El problema para Barthes es que a su regreso su público guardaba con ansia que les hablase de China. Y una parte de ese público, esperaba que lo que escribiese fuese encomiástico del maoísmo y de la Revolución Cultural. Barthes no tenía agallas para escribir todo lo que pensaba del viaje, pero tampoco era tan hipócrita como para ponerse a entonar las loas de Mao. El resultado final fue un artículo inane que publicó en “Le Monde” el 25 de mayo de 1974 con el título “¿Entonces China?”

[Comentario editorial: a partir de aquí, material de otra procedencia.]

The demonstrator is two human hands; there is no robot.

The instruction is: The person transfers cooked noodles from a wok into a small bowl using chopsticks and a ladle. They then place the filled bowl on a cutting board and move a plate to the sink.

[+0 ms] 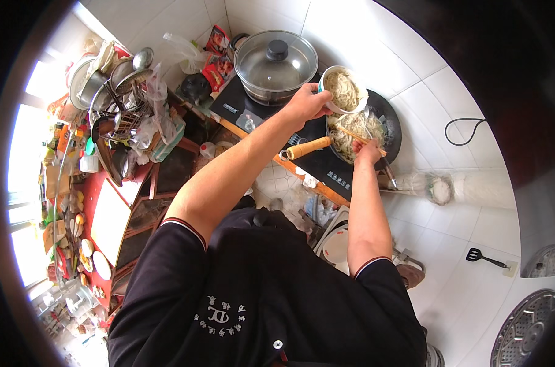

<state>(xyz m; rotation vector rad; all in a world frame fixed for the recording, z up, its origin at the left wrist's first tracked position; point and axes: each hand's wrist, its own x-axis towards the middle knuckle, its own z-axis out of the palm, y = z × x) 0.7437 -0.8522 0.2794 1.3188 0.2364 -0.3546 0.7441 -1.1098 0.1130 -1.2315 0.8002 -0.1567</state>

Barthes dice en el artículo que habían partido con la esperanza de volver a Francia con un fruto intelectual: haber descifrado el secreto de China. Si verle el pito a algún chino era también uno de los objetivos del viaje, no lo indica. Sin embargo, en China se encuentran con una profusión caótica de símbolos, cuyo significado se les escapa. Por ejemplo, hablando del cuerpo, dice: “… la impresión extraordinaria (…) de que ya no hay que comprender el cuerpo, de que aquí resiste testarudo a que le demos un significado, de que se niega a dejarse atrapar en una lectura cualquiera erótica o dramática (excepto en la escena).”
La conclusión del artículo no puede ser más decepcionante: Barthes no se ha enterado de nada y lo reconoce sin tapujos. “Uno se pregunta entonces: ¿y si esos objetos, de los que queremos a toda costa hacer una pregunta (el sexo, el sujeto, el idioma, la ciencia) no fuesen más que particularidades históricas y geográficas, idiotismos de la civilización? Queremos que haya cosas impenetrables para que las podamos penetrar: por atavismo ideológico, somos seres descifradores, sujetos hermenéuticos; creemos que nuestra tarea intelectual es siempre descubrir un sentido. China parece resistirse a librarnos ese sentido, no porque lo esconda sino, más subversivamente, porque (y en eso es muy poco confuciana) deshace la constitución de conceptos, de temas, de nombres; no comparte los objetivos del saber como nosotros; el campo semántico está desorganizado; la pregunta planteada indiscretamente al sentido es devuelta como pregunta del sentido, nuestro saber es vuelto en fantasmagoría: los objetos ideológicos que nuestra sociedad construye son silenciosamente declarados impertinenes. Es el fin de la hermenéutica.”
El artículo decepcionó. Le gente debió de pensar: “¿Te vas tan lejos y al final lo único que nos dices es que no te has enterado de nada?” En el contexto de aquella época, y más en Francia, se esperaba que el intelectual se mojase y se declarase pro o anti. La neutralidad de Barthes descolocaba y decepcionaba. Hay quien la ha defendido como una crítica implícita al dogmatismo político. Yo ya he señalado mi opinión: Barthes se comportó como un cobarde, no quiso decir lo que realmente pensaba para no malquistarse con sus compañeros de viaje, ni tan siquiera con Sollers que tanto le había tocado la moral.
Barthes se defendió, diciendo que había querido hacer “un comentario en el tono del no-comentario”, que es una manera de “suspender su enunciación sin abolirla”. Ese tipo de paradojas quedan muy bien en labios de un monje zen, pero en boca de un semiólogo francés del siglo XX no cuelan. Si hubiera sido sincero, habría confesado que sufría del típico mal de los intelectuales franceses de izquierdas: no ver y no hablar de lo que no les interesa.
Uno de los críticos más acerbos fue Simon Leys, un crítico furibundo del maoísmo, que esperaba que Barthes se mojase un poco más. Leys calificó el artículo de “un pequeño chorro de agua tibia del grifo.” Leys dijo que con su artículo Bathes había investido “de una dignidad completamente nueva a la vieja actividad, tan injustamente criticada, de hablar para no decir nada.” No le falta razón a Leys, pero prefiero al Barthes que no dijo nada sobre China, que al Sollers que se explayó.